Был вечер воскресенья. К этому времени Юбер прятался у маленького еврея-сапожника уже больше тридцати часов, и с него было больше, чем достаточно.
Его первой мыслью после побега было как можно скорее добраться до Афганистана, чтобы затем вернуться в Вашингтон. Ему казалось, что дело провалилось, и поправить уже ничего нельзя.
Выспавшись, он посмотрел на вещи уже иначе. Монтелеоне стал причиной его ареста, но рассказал он не все. А молчал он потому, что боялся за самого себя. Юбер думал, что, шантажируя его, угрожая сунуть по горло в дерьмо, сможет заставить его раскаяться в своей вине.
Юбер размышлял над этим целый день. Милиция с остервенением ищет его, пускай. Были жуткие облавы у шпетов, подтверждавшие, что его по-прежнему принимали за немца; но они не могли обыскать в городе каждый дом, остановить каждого прохожего. Это было невозможно...

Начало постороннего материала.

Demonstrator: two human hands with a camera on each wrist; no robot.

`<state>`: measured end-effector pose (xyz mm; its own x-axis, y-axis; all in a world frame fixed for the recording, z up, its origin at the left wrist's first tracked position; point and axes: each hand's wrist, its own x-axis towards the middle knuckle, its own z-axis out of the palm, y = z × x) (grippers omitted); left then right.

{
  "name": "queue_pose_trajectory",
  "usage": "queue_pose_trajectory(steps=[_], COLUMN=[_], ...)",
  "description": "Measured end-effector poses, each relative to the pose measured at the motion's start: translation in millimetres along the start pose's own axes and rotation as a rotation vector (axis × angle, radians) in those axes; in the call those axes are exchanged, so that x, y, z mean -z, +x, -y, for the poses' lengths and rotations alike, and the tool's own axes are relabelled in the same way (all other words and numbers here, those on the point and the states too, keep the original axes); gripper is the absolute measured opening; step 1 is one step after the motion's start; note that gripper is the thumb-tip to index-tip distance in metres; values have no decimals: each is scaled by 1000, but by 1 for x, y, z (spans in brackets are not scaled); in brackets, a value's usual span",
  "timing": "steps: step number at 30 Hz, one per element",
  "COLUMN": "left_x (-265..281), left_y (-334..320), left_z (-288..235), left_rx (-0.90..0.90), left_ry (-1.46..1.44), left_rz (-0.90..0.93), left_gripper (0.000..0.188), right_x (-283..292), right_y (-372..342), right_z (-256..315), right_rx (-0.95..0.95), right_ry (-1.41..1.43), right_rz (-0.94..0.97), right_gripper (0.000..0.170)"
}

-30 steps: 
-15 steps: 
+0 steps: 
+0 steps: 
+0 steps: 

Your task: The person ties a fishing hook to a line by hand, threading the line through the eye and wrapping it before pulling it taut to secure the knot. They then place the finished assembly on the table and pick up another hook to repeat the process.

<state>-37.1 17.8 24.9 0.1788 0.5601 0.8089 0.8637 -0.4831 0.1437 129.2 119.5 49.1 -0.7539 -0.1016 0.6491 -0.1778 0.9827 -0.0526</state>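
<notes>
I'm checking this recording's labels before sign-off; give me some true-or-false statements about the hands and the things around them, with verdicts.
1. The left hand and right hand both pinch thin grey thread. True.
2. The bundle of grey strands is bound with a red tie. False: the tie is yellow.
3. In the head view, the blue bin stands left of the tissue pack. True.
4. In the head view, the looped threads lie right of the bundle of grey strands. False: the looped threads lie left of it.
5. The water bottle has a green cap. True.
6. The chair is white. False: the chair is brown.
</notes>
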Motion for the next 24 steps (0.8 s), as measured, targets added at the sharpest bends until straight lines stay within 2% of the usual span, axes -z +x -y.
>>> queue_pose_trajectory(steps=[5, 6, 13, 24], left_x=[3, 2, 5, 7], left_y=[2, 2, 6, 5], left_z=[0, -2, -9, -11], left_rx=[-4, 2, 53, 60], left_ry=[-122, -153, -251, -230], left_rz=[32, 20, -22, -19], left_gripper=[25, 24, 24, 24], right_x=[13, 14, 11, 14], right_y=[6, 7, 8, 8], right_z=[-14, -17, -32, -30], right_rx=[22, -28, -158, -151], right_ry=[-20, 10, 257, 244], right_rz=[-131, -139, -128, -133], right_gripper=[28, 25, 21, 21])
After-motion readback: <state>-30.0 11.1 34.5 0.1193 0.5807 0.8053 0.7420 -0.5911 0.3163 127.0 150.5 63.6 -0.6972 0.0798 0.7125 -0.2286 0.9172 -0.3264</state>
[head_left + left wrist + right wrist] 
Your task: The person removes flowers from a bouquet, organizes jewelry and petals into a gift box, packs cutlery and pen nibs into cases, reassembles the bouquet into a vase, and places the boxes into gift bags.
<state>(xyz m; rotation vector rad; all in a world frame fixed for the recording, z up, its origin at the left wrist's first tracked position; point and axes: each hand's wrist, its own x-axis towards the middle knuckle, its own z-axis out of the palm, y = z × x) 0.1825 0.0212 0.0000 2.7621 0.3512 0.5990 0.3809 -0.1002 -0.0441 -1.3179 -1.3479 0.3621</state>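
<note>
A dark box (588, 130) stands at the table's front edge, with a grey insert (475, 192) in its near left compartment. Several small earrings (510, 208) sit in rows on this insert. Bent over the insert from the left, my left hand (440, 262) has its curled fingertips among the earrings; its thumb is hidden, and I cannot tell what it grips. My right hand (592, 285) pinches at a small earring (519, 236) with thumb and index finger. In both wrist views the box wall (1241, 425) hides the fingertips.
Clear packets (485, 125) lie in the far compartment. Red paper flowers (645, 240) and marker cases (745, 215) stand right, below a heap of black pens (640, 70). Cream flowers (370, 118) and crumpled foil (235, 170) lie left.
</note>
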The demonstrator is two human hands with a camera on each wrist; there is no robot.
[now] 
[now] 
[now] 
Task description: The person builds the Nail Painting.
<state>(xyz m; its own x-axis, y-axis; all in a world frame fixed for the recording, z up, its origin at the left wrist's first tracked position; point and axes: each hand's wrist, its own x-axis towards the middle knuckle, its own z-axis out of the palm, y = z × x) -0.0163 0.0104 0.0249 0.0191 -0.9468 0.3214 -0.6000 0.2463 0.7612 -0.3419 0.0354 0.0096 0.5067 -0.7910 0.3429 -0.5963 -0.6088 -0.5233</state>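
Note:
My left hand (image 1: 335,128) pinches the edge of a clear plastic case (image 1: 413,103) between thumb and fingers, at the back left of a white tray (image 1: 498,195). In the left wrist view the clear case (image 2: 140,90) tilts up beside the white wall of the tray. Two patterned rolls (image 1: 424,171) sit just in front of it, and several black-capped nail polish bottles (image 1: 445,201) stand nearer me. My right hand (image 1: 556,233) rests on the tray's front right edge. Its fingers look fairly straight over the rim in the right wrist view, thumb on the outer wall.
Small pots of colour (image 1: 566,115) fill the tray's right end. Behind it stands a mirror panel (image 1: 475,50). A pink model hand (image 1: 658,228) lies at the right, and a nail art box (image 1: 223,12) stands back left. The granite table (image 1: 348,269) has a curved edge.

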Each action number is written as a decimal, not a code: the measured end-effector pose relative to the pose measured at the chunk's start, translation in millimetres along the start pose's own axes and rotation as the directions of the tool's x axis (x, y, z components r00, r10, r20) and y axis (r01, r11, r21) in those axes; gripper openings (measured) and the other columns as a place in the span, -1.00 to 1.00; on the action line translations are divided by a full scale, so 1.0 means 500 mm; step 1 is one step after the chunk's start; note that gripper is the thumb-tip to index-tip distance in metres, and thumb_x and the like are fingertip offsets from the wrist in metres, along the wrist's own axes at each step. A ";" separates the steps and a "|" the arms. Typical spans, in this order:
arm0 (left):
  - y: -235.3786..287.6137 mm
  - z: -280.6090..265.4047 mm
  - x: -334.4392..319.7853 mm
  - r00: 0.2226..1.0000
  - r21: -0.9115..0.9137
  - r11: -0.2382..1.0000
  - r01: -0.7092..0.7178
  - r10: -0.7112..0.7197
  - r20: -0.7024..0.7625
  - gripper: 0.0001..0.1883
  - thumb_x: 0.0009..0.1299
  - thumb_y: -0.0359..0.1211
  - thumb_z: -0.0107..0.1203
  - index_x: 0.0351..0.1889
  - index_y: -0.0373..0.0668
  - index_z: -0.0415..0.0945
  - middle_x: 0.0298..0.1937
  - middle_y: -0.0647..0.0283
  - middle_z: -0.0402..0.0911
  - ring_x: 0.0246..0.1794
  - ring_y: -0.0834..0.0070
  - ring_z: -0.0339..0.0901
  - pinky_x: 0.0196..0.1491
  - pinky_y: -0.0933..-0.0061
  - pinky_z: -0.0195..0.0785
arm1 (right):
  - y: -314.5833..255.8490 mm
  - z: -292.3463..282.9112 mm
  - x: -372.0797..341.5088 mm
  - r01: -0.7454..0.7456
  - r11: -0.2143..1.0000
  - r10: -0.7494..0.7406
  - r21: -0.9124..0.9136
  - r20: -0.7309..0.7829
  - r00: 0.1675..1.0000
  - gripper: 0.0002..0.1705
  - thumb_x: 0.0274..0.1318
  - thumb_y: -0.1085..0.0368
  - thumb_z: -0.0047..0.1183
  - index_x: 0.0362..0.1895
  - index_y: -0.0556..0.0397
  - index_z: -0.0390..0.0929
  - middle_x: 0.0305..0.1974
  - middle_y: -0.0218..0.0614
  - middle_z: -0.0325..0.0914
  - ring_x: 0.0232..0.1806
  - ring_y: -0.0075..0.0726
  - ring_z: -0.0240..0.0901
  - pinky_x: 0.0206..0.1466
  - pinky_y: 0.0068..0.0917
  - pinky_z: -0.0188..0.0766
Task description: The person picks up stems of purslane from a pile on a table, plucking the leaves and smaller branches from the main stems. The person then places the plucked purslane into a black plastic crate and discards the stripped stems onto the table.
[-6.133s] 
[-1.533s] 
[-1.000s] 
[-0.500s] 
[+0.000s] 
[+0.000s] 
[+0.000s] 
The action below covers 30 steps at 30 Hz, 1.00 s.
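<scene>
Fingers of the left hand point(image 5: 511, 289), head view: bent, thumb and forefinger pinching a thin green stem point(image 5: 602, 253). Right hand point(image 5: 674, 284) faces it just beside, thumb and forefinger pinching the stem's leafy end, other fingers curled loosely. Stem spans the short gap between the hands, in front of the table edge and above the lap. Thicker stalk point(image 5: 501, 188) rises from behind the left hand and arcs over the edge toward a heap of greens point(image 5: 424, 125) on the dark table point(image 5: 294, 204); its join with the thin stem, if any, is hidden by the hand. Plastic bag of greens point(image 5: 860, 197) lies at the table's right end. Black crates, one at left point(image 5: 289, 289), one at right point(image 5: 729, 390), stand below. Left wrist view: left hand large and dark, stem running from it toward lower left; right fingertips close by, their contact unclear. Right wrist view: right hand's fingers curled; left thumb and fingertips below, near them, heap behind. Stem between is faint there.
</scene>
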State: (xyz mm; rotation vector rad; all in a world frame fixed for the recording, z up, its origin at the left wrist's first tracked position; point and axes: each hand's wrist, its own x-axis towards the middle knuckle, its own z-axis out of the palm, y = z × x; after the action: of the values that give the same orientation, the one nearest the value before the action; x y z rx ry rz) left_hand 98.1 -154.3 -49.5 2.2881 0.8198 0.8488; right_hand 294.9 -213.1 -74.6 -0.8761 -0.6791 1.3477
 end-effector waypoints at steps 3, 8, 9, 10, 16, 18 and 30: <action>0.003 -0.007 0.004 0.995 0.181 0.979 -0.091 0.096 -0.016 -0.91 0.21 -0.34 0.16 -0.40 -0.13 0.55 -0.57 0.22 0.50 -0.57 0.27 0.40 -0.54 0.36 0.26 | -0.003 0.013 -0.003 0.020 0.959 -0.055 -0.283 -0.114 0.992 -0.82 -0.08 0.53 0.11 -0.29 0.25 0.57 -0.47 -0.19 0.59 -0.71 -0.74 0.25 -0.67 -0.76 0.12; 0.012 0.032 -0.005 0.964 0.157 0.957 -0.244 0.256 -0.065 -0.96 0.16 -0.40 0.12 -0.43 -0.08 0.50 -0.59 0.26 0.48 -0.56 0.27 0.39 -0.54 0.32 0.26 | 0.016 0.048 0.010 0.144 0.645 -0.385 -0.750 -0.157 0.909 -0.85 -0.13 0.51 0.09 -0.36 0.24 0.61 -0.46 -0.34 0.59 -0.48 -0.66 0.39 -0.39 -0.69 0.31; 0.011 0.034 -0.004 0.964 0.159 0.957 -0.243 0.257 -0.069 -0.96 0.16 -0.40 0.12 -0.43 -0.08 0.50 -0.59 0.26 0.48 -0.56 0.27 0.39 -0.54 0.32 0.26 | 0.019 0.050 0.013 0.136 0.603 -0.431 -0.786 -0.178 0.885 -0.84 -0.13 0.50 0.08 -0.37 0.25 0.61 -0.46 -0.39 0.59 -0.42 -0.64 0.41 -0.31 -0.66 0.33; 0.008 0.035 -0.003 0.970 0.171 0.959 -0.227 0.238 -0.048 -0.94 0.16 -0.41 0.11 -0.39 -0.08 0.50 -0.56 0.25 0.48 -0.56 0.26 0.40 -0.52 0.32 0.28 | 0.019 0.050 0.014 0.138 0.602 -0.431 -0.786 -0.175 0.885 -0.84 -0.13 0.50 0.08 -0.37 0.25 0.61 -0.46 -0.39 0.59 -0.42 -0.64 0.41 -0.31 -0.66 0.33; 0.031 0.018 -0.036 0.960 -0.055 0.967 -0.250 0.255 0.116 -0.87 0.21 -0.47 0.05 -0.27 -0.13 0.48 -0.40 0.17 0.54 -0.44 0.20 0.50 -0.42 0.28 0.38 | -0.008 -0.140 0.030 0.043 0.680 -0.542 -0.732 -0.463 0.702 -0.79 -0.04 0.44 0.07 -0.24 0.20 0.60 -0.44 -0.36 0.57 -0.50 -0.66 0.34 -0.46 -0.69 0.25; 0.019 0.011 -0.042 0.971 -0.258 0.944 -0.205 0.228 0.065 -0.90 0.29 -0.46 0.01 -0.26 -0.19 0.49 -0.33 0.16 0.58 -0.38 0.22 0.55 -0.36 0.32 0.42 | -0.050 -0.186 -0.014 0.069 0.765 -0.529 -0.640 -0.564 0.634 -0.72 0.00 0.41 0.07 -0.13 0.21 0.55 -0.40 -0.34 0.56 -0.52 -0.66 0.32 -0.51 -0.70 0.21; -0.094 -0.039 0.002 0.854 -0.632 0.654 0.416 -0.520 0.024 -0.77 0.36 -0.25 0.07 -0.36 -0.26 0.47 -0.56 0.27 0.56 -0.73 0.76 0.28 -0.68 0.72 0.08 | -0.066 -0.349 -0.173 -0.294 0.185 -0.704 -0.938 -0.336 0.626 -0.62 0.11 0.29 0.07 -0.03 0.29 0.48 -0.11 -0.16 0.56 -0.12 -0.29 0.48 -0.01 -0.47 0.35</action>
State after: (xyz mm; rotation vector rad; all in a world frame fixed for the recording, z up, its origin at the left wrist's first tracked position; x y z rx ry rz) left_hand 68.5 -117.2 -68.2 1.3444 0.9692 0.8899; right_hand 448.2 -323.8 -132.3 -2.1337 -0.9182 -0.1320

И уж, конечно, у них не могло возникнуть мысли, что у беглеца хватит смелости вернуться туда, где его арестовали – вернуться к Монтелеоне.
Хорошенько все взвесив, Юбер счел, что может действовать.
– Сегодня вечером мне надо выйти, – объявил он "Голиафу".
Тот посмотрел на него изумленным взглядом.
– Вы сумасшедший.
– Нет, не думаю.
Не раскрывая цели вылазки, он изложил свою точку зрения и сумел убедить собеседника, что он не очень рискует, при условии, что будет избегать общественного транспорта, такси и не станет выходить из города.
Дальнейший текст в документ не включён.